COMIREX, which Inlow headed from 1969 to 1979, decides what targets the KH-11 and other spy satellites should photograph and what agencies should get which photos to analyze. He directed the so-called "damage assessment" of CIA officer William Kampiles' 1978 sale of the entire KH-11 operations manual to a KGB agent for $3,000.
According to Inlow, the manual told the Soviets all they needed to know about the KH-11's technology. The 1984 photos, he suggested, could have hurt the United States only on two other scores: if the Soviets had been imprudent enough to assume that the satellites weren't working or if they had been surprised that it had been focused on the shipyard, a "very routine and mundane" target to which the KH-11 has "daily access."
"If they think it important to deny our imaging of an installation such as this, they will do so . . . independent of these three photographs," Inlow said. He concluded there was "zero" damage on all three scores. "Zero plus zero plus zero," he added, "is zero."
Other testimony dealt with companion espionage and theft counts stemming from Morison's taking home portions of two classified documents dealing with explosions at the main ammunition depot for the Soviet Union's Northern Fleet.
One witness, David R. Huff, who used to work with Morison at NISC, said it was "common practice to carry home" various papers one was working on.
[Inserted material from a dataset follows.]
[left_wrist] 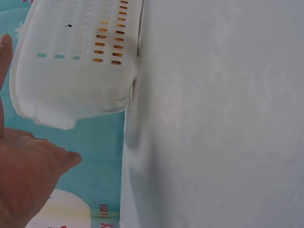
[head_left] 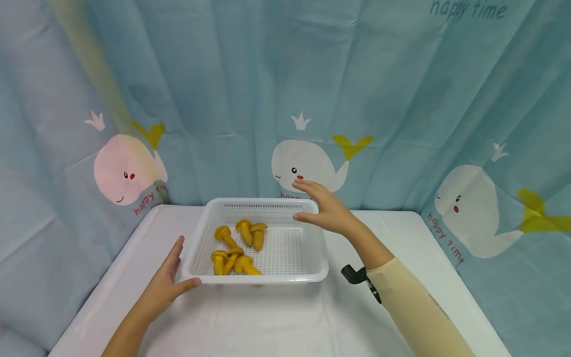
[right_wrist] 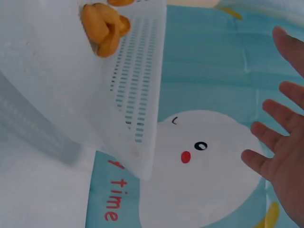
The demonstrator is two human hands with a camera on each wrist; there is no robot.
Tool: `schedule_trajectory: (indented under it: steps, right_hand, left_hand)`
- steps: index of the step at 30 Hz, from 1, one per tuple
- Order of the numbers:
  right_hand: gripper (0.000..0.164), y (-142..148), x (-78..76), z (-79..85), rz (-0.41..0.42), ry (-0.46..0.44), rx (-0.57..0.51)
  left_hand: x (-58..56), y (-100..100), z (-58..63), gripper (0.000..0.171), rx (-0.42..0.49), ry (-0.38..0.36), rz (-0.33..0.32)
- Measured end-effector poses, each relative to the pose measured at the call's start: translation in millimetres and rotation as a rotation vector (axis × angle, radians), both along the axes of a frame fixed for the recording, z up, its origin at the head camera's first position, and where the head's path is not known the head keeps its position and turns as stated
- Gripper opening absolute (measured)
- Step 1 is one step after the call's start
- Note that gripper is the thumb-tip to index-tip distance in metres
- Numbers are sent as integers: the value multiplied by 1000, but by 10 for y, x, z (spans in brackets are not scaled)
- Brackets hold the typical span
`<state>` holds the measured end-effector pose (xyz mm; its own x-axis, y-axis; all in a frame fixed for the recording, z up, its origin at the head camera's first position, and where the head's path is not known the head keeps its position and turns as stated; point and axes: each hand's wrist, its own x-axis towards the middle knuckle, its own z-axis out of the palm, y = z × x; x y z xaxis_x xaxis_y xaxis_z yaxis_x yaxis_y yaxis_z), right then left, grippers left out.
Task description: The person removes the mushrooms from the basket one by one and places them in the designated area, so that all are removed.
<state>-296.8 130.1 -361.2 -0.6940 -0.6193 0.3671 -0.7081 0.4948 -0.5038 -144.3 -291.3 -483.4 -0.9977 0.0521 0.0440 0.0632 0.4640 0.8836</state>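
Observation:
A white perforated plastic basket [head_left: 285, 250] stands on the white table. Several yellow-brown mushrooms [head_left: 245, 266] lie in its left half. Beside the basket's front left corner is the left hand [head_left: 165, 285], fingers extended and thumb pointing toward the rim; the left wrist view shows a gap between this hand [left_wrist: 31, 166] and the basket wall [left_wrist: 71, 90]. Over the basket's right side the right hand [head_left: 330, 210] is raised, fingers apart and holding nothing. The right wrist view has its spread fingers [right_wrist: 270, 137] away from the basket rim [right_wrist: 154, 118].
A blue curtain [head_left: 250, 99] printed with whales hangs behind and along both sides of the white table [head_left: 267, 322]. A black strap with a mount [head_left: 354, 274] is on the right wrist, next to a beige sleeve [head_left: 410, 302].

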Motion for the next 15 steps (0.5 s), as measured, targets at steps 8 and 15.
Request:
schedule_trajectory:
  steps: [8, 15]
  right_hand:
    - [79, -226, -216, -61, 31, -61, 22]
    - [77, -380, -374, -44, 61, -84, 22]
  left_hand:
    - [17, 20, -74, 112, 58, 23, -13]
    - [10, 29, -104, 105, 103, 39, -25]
Another witness, former Washington Post reporter Scott Armstrong, said he had often received classified documents from government officials. Under the government's theory of the case, such activity would be a crime.
Defense lawyers then tried to call CBS television correspondent William Lynch and UPI reporter Richard C. Gross to confirm that stories they did in June 1984 about spy satellite information concerning the ammunition dump disaster came from government officials, but without naming the officials.
U.S. District Judge Joseph H. Young said he respected the reporters' privilege not to name their sources, but held that this would put the prosecution at a disadvantage. He refused to allow it.